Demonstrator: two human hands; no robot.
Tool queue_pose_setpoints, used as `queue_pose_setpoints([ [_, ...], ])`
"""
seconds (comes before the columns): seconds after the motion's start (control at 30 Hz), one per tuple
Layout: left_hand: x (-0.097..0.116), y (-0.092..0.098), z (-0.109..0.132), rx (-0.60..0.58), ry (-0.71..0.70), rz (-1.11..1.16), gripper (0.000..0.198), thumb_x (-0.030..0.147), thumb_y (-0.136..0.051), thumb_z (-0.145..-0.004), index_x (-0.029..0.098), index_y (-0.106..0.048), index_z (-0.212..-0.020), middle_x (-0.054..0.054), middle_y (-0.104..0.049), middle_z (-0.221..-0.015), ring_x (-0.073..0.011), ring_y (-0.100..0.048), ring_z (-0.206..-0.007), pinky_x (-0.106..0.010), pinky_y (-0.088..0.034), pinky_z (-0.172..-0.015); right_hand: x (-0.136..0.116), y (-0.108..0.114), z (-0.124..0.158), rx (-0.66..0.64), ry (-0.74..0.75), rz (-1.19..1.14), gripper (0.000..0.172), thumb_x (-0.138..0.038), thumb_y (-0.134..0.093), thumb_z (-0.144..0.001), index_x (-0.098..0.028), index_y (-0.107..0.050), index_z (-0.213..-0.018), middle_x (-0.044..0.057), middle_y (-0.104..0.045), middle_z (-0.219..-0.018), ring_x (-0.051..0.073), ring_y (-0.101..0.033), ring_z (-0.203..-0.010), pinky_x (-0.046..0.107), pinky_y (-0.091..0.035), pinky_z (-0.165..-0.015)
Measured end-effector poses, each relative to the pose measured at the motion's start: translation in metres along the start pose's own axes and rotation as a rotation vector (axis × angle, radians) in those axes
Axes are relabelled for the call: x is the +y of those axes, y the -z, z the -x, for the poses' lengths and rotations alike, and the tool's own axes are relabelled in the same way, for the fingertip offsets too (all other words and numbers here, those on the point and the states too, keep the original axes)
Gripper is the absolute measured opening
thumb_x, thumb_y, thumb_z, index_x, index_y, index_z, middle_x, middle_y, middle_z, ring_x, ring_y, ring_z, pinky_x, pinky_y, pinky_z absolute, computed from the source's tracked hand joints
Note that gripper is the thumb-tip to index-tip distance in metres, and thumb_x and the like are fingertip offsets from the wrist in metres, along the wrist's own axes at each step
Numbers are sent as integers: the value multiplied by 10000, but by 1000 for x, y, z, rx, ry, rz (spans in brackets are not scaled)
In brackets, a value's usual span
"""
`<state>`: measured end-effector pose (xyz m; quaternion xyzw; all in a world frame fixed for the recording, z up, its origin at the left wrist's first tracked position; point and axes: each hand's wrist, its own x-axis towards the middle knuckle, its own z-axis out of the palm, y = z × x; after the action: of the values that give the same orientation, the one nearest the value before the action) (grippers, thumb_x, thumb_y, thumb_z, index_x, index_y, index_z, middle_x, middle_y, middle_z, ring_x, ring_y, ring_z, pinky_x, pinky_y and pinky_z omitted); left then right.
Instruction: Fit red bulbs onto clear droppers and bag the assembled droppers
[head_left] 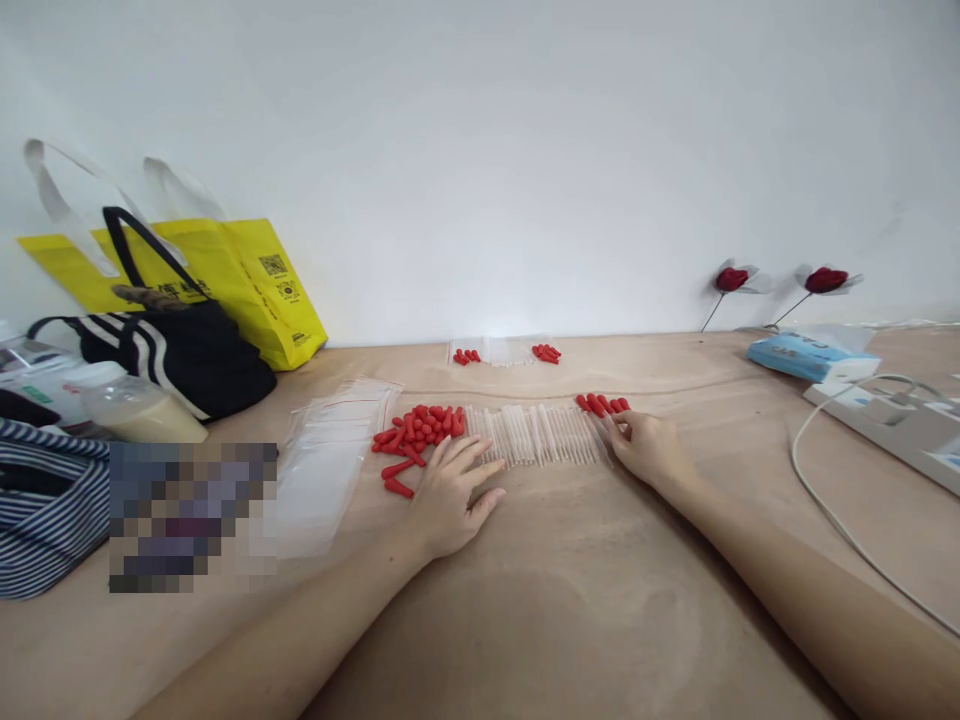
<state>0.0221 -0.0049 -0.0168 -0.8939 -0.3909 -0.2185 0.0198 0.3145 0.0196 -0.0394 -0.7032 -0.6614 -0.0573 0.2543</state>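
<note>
A row of thin, clear-white sticks (536,435) lies side by side on the wooden table. Left of it is a loose heap of red, rounded-end pieces (409,435), and several more red pieces (600,403) lie at its right end. My left hand (454,495) rests with fingers spread between the heap and the row's left end, holding nothing visible. At the row's right end, my right hand (649,445) has thumb and fingertips closed together beside the red pieces. Whatever is between those fingertips is too small to make out.
Clear zip bags (322,470) lie left of the heap. Against the wall sits a bag with sticks and red pieces (506,350). Yellow (247,270) and black bags (180,350) stand left; a tissue pack (810,355), power strip (892,430) and cable (799,470) are right.
</note>
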Motion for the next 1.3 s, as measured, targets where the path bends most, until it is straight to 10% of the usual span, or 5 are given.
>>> queue_pose_setpoints([
  [1.1, 6, -2, -4, 27, -6, 20, 244, 289, -512, -780, 228, -599, -999, -62, -572, -1091, -234, -475, -1054, -454, -345, -931, -42, 22, -10, -323, -193, 194, 259, -296, -439, -760, -163, -661, -770, 131, -644, -815, 269, -604, -798, 340, -429, -626],
  [1.3, -3, 38, -20, -129, 55, -122, 131, 275, -533, -752, 172, -590, -810, -62, -593, -851, -209, -541, -796, -344, -421, -708, -44, 19, -10, -294, -179, 203, 296, -316, -418, -800, -136, -648, -847, 164, -641, -846, 260, -605, -812, 349, -433, -652],
])
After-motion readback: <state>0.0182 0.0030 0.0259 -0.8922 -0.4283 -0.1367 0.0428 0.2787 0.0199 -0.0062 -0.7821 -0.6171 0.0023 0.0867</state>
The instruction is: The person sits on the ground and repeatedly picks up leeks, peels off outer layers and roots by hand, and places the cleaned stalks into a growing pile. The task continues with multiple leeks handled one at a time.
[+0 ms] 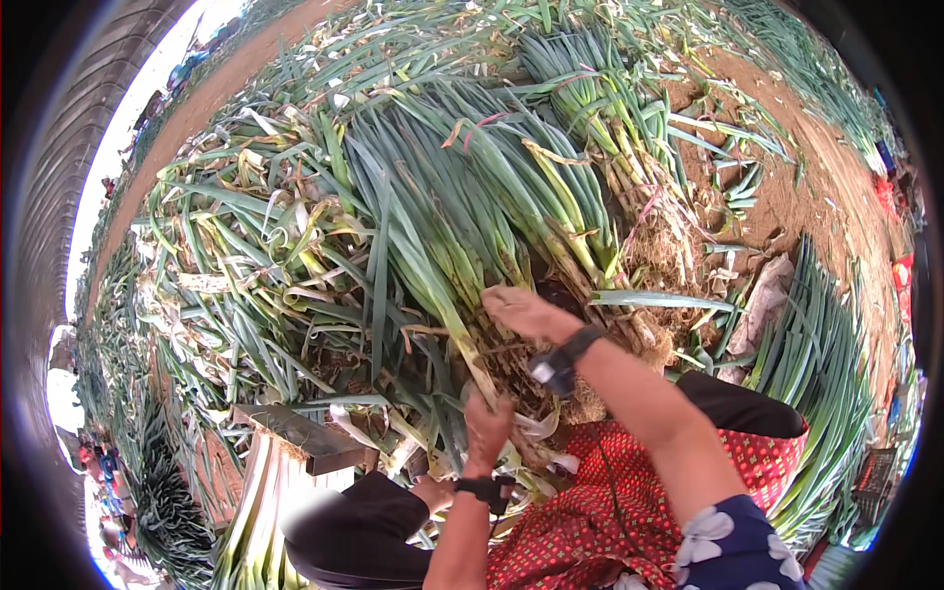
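Observation:
My left hand (pixel 487 428) is closed around the lower stem of one large green onion (pixel 459 335), whose leaves run up and left. Above it, my right hand (pixel 527 313) reaches over the lower stems of a heap of long green onions (pixel 435 199). Its fingers are slightly blurred, and their undersides are hidden, so any grip there is unclear. Brown roots and dry skins (pixel 516 369) lie between my two hands. Both wrists wear black straps carrying small devices.
A tied green onion bundle (pixel 627 140) lies at the upper right. Peeled white stems (pixel 254 509) stand by a wooden bench (pixel 310 435) at lower left. Loose leaves (pixel 251 273) cover the left ground. More onions (pixel 811 383) lie right, beside bare soil (pixel 796 192).

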The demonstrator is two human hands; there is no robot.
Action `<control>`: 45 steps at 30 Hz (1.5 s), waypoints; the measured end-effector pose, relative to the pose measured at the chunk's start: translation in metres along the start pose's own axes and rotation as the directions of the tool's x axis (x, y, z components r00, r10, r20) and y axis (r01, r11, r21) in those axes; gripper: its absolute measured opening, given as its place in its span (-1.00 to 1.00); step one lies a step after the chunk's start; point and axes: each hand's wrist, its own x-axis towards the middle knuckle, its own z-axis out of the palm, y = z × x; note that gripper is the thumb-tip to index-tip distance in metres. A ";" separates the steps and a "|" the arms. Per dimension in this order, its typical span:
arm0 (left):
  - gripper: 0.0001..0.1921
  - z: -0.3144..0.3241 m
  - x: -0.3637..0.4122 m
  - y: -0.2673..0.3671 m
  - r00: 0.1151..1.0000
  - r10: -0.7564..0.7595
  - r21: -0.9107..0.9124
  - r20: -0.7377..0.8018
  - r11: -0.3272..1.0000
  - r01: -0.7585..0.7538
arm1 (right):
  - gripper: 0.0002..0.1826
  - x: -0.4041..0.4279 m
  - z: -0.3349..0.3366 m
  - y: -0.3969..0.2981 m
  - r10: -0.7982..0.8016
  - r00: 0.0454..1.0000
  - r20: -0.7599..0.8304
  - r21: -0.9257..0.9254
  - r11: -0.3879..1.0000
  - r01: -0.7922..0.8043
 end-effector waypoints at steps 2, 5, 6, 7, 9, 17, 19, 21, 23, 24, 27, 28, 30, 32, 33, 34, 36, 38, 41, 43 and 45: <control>-0.61 0.005 -0.035 -0.003 0.991 -0.031 0.041 0.127 0.999 0.026 | -0.56 0.003 0.039 0.013 0.263 0.965 0.001 0.627 0.751 -0.205; -0.57 -0.007 -0.085 -0.006 0.966 -0.118 -0.061 0.228 0.989 0.135 | -0.63 -0.009 0.080 -0.013 0.335 0.936 0.111 0.806 0.521 -0.282; -0.56 -0.010 -0.095 -0.004 0.955 -0.138 -0.130 0.262 0.976 0.177 | -0.64 -0.019 0.090 -0.027 0.358 0.926 0.124 0.819 0.490 -0.298; -0.52 -0.011 -0.096 -0.010 0.922 -0.200 -0.158 0.332 0.952 0.263 | -0.65 -0.022 0.091 -0.015 0.345 0.929 0.133 0.805 0.509 -0.304; -0.43 -0.015 -0.090 -0.027 0.828 -0.310 -0.188 0.467 0.881 0.435 | -0.67 -0.028 0.092 0.011 0.319 0.934 0.160 0.775 0.545 -0.319; -0.55 -0.026 -0.048 0.040 0.984 -0.032 0.073 -0.173 0.996 0.045 | -0.48 -0.042 0.125 -0.020 0.367 0.930 -0.019 0.535 0.789 -0.301; -0.58 -0.036 -0.041 0.034 0.976 0.107 0.039 -0.189 0.994 -0.101 | -0.51 -0.057 0.129 -0.063 0.303 0.952 -0.053 0.676 0.712 -0.189; -0.59 -0.044 -0.047 0.064 0.935 0.247 0.183 -0.253 0.962 -0.205 | -0.54 -0.074 0.118 -0.111 0.209 0.978 -0.025 0.776 0.620 -0.113; -0.58 -0.052 -0.050 0.099 0.930 0.272 0.040 -0.248 0.962 -0.271 | -0.63 -0.084 0.090 -0.148 0.194 0.976 0.097 0.783 0.590 -0.195; -0.57 -0.054 -0.048 0.107 0.950 0.248 -0.072 -0.191 0.961 -0.266 | -0.67 -0.085 0.071 -0.159 0.183 0.981 0.068 0.779 0.604 -0.167; -0.56 -0.058 -0.049 0.136 0.973 0.223 -0.299 -0.051 0.926 -0.228 | -0.67 -0.091 0.043 -0.182 0.065 0.998 -0.009 0.742 0.670 -0.037; -0.53 -0.056 -0.043 0.137 0.960 0.273 -0.320 -0.061 0.906 -0.277 | -0.65 -0.096 0.038 -0.188 0.013 0.999 -0.031 0.721 0.692 0.013; -0.51 -0.050 -0.040 0.151 0.935 0.345 -0.202 -0.082 0.913 -0.354 | -0.57 -0.114 0.034 -0.197 0.000 0.997 -0.080 0.714 0.698 0.057; -0.52 -0.040 -0.036 0.160 0.885 0.445 -0.017 -0.139 0.892 -0.451 | -0.49 -0.132 0.029 -0.205 -0.009 0.992 -0.128 0.666 0.740 0.093; -0.54 -0.036 -0.037 0.170 0.832 0.533 0.159 -0.154 0.845 -0.511 | -0.45 -0.143 0.023 -0.207 -0.012 0.987 -0.159 0.618 0.779 0.109; -0.56 -0.034 -0.039 0.182 0.774 0.615 0.332 -0.152 0.769 -0.546 | -0.46 -0.152 0.019 -0.204 -0.035 0.982 -0.186 0.614 0.776 0.144; -0.66 -0.020 -0.042 0.200 0.781 0.590 0.231 -0.206 0.804 -0.548 | -0.47 -0.162 0.010 -0.198 -0.103 0.956 -0.274 0.558 0.792 0.246; -0.73 -0.012 -0.049 0.203 0.796 0.581 0.234 -0.168 0.808 -0.540 | -0.49 -0.162 0.000 -0.188 -0.199 0.901 -0.386 0.443 0.817 0.370; -0.78 0.005 -0.051 0.206 0.705 0.694 0.298 -0.147 0.710 -0.638 | -0.53 -0.170 -0.018 -0.191 -0.242 0.797 -0.554 0.358 0.795 0.490; -0.77 0.008 -0.052 0.208 0.726 0.677 0.305 -0.122 0.722 -0.621 | -0.58 -0.180 -0.023 -0.212 -0.147 0.735 -0.662 0.425 0.735 0.529; -0.77 0.006 -0.056 0.200 0.808 0.580 0.147 -0.104 0.812 -0.565 | -0.64 -0.188 -0.046 -0.214 -0.070 0.628 -0.775 0.414 0.694 0.589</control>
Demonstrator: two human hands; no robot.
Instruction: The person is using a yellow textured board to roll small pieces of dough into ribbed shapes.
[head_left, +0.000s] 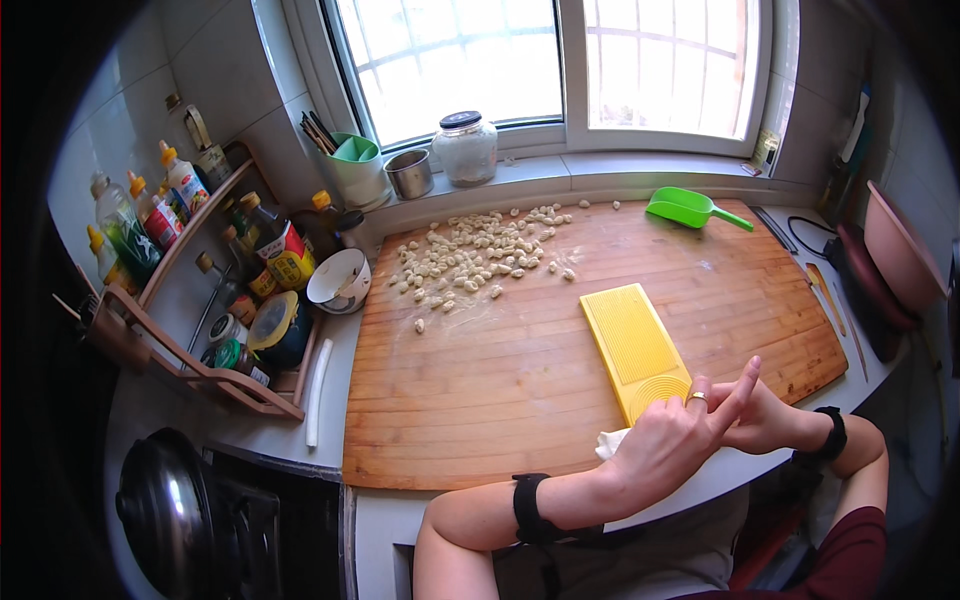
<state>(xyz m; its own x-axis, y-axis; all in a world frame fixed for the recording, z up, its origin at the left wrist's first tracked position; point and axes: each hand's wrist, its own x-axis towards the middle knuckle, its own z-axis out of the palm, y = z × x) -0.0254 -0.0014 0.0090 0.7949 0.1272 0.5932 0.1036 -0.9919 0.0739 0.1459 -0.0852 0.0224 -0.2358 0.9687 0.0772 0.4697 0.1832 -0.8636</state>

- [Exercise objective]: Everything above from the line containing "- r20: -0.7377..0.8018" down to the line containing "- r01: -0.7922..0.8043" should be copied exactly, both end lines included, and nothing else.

- [Task response]:
  - r20: -0.7377..0.8018
  - r11: -0.3272..1.0000
  - r01: -0.7585..0.7538
arm1 (right):
  - gripper: 0.0002..0.1826
  - x: -0.4041..0.4279 m
  - z: -0.3349..0.3366 m
  - y: -0.3969..0.2981 m
  - r10: -0.7982..0.8016
  - r00: 0.0454..1.0000
  - r20: -0.7599..0.8304
  - r21: -0.9257..0.9254
  - r11: -0.3879..1.0000
  - r01: -0.7922..0.8043

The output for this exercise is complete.